Physical characteristics
- Mouth: Hwajeon-dong, Taebaek, Gangwon Province, South Korea
- Length: 29.1 km

= Hwangjicheon =

Stream in Taebaek, South Korea

Hwangjicheon is a stream in Taebaek, South Korea and a headwater of Nakdong River, the longest river in South Korea. It originates in Hwajeon-dong, Taebaek, Gangwon Province, with a maximum flow path length of 29.1 km, a maximum straight-line length of 27.8 km, and a drainage basin area of 204.1 km^{2}. The stream flows through Hwangji-dong, Mungok-dong, Jangseong-dong, and Dongjeom-dong, and ends at Gumunso, where it merges with Cheoramcheon (철암천) to begin the Nakdong River.

The stream is home to many flora and fauna. A 2021 survey by Nakdonggang National Institute of Biological Resources identified 297 species of plants in Hwangjicheon. According to a 2020 literature review, 223 different taxa of vascular plants have been identified in Hwangjicheon, including Korean endemic plants Salix koriyanagi Forsythia koreana, Lonicera subsessilis, and Aster koraiensis.

Near the stream are many abandoned lead, zinc, and coal mines, including Yeonhwa Mine, Hamtae Coal Mine, and Eoryong Mine. The mine runoff pose a pollution risk, with reddish discolorations being observed in some parts of the stream. A 2019 survey showed that toxic runoff from coal mines had decreased biodiversity in the affected sections of the stream. To address heavy metal contamination and improve water quality, Taebaek city and the Korea Mine Rehabilitation and Mineral Resources Corporation (한국광해광업공단) renovated the Seongwon Mine purification facility from December 2015 to June 2019.

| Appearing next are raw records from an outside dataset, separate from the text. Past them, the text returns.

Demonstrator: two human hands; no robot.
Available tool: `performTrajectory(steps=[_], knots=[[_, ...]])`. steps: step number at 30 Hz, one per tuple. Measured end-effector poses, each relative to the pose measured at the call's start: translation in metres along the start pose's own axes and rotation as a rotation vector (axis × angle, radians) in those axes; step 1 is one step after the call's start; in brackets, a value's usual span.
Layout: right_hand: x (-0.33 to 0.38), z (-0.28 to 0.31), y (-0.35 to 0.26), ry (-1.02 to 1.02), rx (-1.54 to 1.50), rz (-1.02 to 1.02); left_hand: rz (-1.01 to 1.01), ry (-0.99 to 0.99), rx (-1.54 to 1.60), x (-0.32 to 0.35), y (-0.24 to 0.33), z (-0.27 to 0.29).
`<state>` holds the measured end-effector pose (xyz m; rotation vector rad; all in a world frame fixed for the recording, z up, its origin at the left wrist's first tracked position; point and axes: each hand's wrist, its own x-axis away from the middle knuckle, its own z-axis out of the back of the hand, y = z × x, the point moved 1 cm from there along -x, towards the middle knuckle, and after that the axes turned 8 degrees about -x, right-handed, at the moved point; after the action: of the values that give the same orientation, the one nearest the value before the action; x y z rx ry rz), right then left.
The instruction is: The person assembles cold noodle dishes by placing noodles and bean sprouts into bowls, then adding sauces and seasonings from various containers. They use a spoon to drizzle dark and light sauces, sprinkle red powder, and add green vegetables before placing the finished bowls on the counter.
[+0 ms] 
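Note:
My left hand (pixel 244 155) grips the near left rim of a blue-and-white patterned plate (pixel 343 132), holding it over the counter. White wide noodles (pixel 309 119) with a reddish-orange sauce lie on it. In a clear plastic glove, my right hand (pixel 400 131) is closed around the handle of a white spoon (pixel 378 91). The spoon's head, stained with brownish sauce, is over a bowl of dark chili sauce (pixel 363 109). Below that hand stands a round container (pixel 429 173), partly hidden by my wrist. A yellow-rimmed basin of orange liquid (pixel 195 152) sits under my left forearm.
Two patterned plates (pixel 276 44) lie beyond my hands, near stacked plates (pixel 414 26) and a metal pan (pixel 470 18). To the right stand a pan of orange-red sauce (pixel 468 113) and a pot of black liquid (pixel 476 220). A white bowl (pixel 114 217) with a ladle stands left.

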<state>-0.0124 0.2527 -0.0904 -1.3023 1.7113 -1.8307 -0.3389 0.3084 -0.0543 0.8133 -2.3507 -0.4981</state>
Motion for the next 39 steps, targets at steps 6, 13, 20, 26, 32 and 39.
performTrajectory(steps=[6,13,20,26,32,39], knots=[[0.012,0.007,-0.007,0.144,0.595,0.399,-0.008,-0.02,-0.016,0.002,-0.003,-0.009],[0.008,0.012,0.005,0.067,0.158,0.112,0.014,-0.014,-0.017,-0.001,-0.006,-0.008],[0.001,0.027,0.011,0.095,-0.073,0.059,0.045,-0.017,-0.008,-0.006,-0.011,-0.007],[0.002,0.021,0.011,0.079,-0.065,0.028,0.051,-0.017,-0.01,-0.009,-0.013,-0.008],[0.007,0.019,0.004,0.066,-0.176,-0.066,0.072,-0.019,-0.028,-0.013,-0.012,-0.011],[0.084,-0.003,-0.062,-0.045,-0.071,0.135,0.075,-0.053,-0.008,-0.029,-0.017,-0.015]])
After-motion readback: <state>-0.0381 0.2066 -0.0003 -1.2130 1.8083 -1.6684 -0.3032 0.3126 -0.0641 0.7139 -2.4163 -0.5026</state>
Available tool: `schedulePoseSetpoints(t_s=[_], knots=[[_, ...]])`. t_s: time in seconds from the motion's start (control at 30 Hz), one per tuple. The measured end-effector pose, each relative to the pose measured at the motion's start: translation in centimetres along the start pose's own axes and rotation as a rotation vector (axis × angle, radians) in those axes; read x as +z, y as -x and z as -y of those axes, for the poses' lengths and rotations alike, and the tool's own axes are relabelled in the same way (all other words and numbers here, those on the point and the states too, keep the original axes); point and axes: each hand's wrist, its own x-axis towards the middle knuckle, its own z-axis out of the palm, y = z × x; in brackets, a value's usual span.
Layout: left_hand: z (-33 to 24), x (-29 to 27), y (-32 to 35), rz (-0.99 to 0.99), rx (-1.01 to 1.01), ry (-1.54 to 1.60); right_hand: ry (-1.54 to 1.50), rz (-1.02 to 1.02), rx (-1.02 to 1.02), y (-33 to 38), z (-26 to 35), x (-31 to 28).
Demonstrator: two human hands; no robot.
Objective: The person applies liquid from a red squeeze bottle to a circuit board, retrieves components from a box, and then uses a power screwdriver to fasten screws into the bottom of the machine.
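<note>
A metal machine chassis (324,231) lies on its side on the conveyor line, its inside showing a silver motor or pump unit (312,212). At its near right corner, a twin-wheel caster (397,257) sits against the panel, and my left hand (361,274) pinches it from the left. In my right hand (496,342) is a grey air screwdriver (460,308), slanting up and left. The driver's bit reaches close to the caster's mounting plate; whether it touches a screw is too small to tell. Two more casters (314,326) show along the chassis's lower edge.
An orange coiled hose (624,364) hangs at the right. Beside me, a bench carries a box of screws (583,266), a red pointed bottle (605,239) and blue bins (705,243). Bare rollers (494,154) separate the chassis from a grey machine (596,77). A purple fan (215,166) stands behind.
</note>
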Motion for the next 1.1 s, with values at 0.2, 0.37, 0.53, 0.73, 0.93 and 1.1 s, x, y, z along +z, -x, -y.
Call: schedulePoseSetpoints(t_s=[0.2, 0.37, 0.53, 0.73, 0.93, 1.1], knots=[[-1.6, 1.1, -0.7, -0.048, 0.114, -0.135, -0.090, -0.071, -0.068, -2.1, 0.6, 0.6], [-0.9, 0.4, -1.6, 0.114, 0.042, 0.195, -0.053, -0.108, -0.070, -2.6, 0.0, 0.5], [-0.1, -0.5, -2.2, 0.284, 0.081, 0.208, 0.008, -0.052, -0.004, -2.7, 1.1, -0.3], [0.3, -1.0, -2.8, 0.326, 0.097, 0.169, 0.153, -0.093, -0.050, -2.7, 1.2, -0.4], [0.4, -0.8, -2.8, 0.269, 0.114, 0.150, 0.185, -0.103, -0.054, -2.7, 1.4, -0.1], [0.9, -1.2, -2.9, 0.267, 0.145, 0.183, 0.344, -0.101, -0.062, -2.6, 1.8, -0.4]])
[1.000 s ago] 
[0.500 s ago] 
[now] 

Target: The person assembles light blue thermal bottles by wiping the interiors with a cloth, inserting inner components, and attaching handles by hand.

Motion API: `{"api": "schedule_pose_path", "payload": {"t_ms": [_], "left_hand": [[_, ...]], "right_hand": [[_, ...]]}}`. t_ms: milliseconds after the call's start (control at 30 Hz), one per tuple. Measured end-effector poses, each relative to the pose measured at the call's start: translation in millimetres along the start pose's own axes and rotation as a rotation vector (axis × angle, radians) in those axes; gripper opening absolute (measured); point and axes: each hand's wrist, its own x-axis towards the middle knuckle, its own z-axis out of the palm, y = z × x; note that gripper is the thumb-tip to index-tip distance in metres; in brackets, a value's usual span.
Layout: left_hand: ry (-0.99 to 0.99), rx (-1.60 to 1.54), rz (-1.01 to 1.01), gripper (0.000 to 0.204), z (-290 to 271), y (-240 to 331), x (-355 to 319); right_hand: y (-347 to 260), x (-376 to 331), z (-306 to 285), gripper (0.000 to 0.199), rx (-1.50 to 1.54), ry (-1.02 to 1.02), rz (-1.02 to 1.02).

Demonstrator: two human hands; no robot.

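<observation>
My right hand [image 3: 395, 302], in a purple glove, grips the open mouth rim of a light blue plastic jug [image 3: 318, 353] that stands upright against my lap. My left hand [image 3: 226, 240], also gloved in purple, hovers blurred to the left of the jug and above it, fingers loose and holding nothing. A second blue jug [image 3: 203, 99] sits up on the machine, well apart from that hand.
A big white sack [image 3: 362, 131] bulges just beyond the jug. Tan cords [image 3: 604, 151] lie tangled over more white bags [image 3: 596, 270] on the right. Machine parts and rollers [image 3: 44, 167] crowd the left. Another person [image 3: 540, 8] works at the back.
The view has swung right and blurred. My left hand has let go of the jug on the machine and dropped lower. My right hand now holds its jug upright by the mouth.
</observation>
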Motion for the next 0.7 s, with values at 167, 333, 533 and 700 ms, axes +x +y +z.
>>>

Tens of thousands of years ago, Hwangjicheon used to form a horseshoe-shaped meander as it flowed into Gumunso and deposited well-rounded gravel with interbedded sand. The sharp bend eventually eroded a hole in the mountain, creating Gumunso's iconic stone tunnel and cutting off the meander. Today, this abandoned channel consists of farmlands and formed a region called Sagundari (사군다리). Hwangjicheon is referenced in the 1530 geography book Sinjŭng Tongguk yŏji sŭngnam, which notes: "Hwangjicheon is located 110 ri west of Samcheok-bu. Its waters flow south for about 30 ri, piercing through a small mountain and continuing southward—called Cheoncheon".

== Hwangji pond ==
Most of Hwangjicheon's water flows from three ponds called Hwangji, also called Cheonhwang (천황; 天潢), outputting 5,000 tons of water daily. The three ponds have perimeters of 100m, 50m, and 30m. They are at an altitude of 700m. Before the construction of Gwangdong Dam in 1989, Hwangji served as a primary water source for nearby residents, and still serves as one during severe droughts. The city has developed Hwangji into a park.

The name Hwangji comes from a local legend. According to the story, a wealthy man named Hwang Dong-ji (황동지; 黃同知) once lived where Hwangji is now located. One day, a monk came to his house asking for alms. Instead of helping, Hwang insulted the monk by giving him cow dung. However, his daughter-in-law saw what happened, apologized to the monk, and offered him a bucket of rice. The monk then told her to follow him and warned her not to look back, as disaster was about to strike the house. She obeyed and followed him, but when she heard a thundering noise behind her—Hwang's house collapsing and turning into ponds—she instinctively looked back. In that moment, she turned to stone.